Par : Sophie Bardin
On les croise sur la route, on en rencontre parfois au détour d'un couloir d'hôpital, mais les connaît-on vraiment ? Sandra Voltzenlogel et Philippe Lelièvre sont ambulanciers aux ambulances de l'étoile à Schiltigheim. Ils racontent leur quotidien et leur amour pour cette profession. Un métier exigeant qui leur mène parfois la vie dure, mais pas question de lâcher pour autant. Le binôme est solide, soudé. Ensemble, ils avalent les kilomètres à bord de leur véhicule, avec toujours la même mission : aider les patients.
Trois questions à Christian Kieger, gérant de l'entreprise Ambulances de l'étoile à Schiltigheim.
Le métier d'ambulancier est marqué par un fort turnover, le personnel ne reste pas longtemps en poste. Vous arrivez à trouver des personnes fiables lorsque vous souhaitez embaucher ?

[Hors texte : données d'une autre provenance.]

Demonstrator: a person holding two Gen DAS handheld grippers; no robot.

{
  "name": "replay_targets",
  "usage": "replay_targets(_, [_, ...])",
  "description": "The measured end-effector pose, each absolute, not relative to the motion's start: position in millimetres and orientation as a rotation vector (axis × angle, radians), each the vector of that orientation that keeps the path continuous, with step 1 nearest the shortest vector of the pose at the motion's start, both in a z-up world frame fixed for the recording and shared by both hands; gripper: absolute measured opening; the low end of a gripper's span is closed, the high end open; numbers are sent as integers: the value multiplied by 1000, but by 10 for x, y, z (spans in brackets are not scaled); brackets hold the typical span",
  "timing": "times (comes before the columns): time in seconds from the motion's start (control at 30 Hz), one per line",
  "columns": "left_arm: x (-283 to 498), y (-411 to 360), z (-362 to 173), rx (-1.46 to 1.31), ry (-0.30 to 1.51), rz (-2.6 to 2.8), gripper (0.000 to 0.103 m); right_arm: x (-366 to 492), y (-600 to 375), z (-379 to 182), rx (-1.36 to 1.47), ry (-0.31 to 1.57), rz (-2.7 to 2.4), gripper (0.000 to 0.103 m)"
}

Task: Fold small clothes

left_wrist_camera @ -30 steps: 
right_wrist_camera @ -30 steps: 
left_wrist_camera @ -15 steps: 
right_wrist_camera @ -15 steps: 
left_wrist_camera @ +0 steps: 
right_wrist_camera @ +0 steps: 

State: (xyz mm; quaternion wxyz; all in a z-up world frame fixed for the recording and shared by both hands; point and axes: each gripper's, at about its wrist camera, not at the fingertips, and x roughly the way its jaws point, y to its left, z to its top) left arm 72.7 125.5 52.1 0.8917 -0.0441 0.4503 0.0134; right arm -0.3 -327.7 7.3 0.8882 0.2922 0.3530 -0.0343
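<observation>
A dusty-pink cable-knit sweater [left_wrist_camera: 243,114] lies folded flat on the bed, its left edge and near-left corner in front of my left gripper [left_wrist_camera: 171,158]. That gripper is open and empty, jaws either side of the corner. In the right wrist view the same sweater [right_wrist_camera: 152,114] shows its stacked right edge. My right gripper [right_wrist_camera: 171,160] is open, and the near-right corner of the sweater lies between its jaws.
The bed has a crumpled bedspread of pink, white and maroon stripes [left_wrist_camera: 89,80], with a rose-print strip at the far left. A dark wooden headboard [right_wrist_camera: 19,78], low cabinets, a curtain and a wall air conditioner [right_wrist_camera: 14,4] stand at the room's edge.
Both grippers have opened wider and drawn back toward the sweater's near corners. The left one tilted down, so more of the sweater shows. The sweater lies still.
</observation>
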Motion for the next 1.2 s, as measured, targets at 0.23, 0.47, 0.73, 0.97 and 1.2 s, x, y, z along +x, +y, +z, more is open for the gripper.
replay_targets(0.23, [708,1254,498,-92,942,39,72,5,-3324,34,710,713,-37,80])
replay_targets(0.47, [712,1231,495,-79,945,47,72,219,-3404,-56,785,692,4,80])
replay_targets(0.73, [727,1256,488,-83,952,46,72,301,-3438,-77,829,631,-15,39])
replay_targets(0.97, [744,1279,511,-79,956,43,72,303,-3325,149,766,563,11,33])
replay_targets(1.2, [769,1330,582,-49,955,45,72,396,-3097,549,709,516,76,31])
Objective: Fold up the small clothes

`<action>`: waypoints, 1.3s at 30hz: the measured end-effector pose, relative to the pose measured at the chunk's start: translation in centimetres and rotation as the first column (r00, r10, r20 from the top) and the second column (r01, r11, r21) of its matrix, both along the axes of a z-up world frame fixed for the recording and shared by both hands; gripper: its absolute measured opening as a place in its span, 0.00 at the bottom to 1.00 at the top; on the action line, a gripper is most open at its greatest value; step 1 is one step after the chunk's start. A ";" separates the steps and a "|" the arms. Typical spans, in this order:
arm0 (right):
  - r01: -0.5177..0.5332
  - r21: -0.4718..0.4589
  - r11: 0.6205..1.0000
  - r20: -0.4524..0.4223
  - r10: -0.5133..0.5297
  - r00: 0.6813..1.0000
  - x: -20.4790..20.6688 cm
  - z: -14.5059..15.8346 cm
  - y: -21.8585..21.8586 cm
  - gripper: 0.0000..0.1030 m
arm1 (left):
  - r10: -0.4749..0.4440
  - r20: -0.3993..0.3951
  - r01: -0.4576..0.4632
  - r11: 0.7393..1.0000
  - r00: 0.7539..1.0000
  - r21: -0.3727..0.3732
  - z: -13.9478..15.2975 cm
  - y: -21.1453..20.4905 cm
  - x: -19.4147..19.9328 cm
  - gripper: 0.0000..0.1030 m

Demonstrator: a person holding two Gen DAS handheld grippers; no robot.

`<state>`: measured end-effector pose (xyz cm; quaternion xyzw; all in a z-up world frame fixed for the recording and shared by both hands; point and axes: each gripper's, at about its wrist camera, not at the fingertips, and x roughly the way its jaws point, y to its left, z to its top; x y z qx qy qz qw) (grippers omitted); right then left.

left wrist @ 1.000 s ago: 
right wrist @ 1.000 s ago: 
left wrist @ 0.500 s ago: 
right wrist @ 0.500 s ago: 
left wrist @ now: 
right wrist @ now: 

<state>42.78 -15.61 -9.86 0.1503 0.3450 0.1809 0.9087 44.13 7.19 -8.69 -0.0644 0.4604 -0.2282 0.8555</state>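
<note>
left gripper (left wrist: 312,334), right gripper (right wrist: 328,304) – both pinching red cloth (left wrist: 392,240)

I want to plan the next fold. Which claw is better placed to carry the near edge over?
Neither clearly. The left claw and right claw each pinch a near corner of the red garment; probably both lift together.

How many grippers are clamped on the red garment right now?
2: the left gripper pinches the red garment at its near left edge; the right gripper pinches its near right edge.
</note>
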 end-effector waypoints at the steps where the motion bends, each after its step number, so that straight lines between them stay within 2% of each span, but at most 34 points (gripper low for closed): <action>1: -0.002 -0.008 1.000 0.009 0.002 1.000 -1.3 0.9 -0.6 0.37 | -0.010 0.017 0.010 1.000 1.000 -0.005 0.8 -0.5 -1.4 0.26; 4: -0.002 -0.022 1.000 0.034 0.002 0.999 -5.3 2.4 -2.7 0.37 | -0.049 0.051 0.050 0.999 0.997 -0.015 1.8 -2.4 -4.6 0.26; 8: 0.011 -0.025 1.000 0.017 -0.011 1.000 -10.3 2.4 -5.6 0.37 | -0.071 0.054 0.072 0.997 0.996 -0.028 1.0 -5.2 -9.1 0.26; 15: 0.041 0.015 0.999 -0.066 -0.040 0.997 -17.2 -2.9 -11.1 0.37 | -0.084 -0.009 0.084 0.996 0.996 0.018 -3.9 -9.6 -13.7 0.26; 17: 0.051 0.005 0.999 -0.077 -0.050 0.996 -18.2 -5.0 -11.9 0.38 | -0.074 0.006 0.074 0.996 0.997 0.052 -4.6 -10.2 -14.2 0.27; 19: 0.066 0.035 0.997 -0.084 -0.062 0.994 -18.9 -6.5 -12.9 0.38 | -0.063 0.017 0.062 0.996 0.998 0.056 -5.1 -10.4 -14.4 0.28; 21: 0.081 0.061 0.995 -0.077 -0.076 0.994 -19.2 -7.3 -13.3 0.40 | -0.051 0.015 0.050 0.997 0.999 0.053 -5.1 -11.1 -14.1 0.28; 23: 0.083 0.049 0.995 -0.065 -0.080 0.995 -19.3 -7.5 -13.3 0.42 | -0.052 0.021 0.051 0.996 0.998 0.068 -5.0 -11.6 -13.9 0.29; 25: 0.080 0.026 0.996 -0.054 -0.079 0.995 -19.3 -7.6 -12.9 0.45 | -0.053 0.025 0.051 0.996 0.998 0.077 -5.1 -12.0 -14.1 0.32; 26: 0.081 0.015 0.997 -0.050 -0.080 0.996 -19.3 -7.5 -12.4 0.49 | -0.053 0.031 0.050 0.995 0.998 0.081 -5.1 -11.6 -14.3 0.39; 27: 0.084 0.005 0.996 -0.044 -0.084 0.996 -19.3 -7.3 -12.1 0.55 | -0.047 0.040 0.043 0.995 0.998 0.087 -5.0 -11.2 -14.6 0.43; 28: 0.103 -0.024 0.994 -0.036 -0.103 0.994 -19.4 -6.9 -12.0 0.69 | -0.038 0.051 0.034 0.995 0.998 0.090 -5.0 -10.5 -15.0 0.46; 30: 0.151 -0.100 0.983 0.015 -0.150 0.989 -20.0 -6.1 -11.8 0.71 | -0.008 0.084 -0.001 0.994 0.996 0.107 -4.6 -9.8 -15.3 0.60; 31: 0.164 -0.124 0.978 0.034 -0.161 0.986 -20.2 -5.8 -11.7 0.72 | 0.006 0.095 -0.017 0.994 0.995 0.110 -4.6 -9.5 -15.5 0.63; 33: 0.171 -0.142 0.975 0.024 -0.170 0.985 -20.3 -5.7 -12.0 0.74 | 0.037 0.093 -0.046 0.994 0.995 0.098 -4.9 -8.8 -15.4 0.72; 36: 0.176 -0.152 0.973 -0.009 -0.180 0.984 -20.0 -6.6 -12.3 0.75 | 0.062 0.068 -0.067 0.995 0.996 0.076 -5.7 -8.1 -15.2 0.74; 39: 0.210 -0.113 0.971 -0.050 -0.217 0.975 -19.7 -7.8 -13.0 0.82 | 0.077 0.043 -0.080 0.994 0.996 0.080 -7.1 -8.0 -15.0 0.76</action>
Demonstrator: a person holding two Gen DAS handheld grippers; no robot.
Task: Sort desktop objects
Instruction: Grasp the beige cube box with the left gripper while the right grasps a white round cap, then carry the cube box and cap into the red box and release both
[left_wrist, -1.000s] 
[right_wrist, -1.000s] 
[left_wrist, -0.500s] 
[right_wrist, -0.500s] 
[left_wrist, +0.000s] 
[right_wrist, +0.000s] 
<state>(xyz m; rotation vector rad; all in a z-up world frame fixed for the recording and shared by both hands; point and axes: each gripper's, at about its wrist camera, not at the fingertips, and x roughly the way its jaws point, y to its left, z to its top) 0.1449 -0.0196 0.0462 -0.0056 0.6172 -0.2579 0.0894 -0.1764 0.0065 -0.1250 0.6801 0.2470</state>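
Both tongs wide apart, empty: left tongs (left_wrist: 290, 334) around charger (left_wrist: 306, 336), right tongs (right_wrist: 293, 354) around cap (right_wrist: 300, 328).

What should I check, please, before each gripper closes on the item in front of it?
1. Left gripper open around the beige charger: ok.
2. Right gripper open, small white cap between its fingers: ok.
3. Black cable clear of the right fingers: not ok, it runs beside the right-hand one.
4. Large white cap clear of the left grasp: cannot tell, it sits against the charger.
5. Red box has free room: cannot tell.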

On devient ambulancier par vocation, c'est-à-dire qu'à un moment on vit quelque chose dans sa vie qui nous mène vers ce métier là. Être ambulancier, c'est savoir aider l'autre, l'aimer, l'écouter, le comprendre. Actuellement, la perception du métier c'est : faire beaucoup d'heures de travail, de jour, de nuit, les week-ends. Pour beaucoup de jeunes aujourd'hui, c'est difficile d'envisager de travailler la nuit et le week-end. Ce n'est plus dans les moeurs donc forcément on a des problèmes de recrutement. Bien souvent quand on poste une offre d'emploi, on n'a pas de candidature du tout. A l'heure actuelle, des gens qui viennent avec une vocation pure et simple, je n'en vois pas du tout. Peut-être qu'ils s'imaginent qu'il faut un Bac+10 pour être ambulancier, alors que c'est une formation de six mois. Donc on essaie de procéder différemment, en recrutant les gens avant même qu'ils fassent la formation, la loi nous permet de les intégrer dans l'entreprise pour les amener vers le diplôme.
Le métier évolue, notamment après l'entrée en vigueur de l'article 80 de la loi de réforme des transports sanitaires, en octobre 2018. Vous vous y êtes opposé ?
Depuis l'entrée en vigueur de la loi, ce ne sont plus les Caisses primaires d'assurance maladie qui nous rémunèrent directement pour le transport. C'est l'hôpital, avec une enveloppe allouée. Ils mettent en place des appels d'offres, très drastiques. Les prix pratiqués sont tellement bas qu'on est en train tout doucement de s'éloigner de l'hygiène et de la sécurité qu'on met en place auprès de nos patients. Je me suis battu contre cette loi, pas sur Paris mais sur Strasbourg, pour manifester mon mécontentement parce que je trouve qu'on oublie quelque chose. On parle d'argent, mais on oublie complètement le patient, et celui qui va en pâtir le plus cela va être lui.
Comment faites-vous pour rester compétitif ?
Pour travailler moins cher il faut travailler plus vite, donc gagner du temps sur la manutention et sur la sécurité. Pour nettoyer un brancard, il faut du temps, et on ne peux pas le comprimer. Pour que le travail soit fait à sa juste valeur, il faut qu'il soit rémunéré à sa juste valeur. J'ai le sentiment à l'heure actuelle qu'on est en train de s'éloigner tout doucement de cet axe. Et le gain n'est pas garanti. Si l'on nettoie mal un brancard, qu'un autre patient est contaminé par une bactérie et qu'il est hospitalisé trois semaines, qu'est-ce qu'on aura gagné ? Est-ce qu'on peut se permettre ce risque là ? Mes confrères sont descendus à des prix tellement bas sur les appels d'offres, c'est impossible de suivre. Alors je réoriente ma recherche de clientèle, pour combler ma perte. A l'avenir, on travaillera moins avec l'hôpital et plus avec le privé, c'est-à-dire que l'on se concentrera surtout sur les prises en charge à domicile, commandées par un médecin.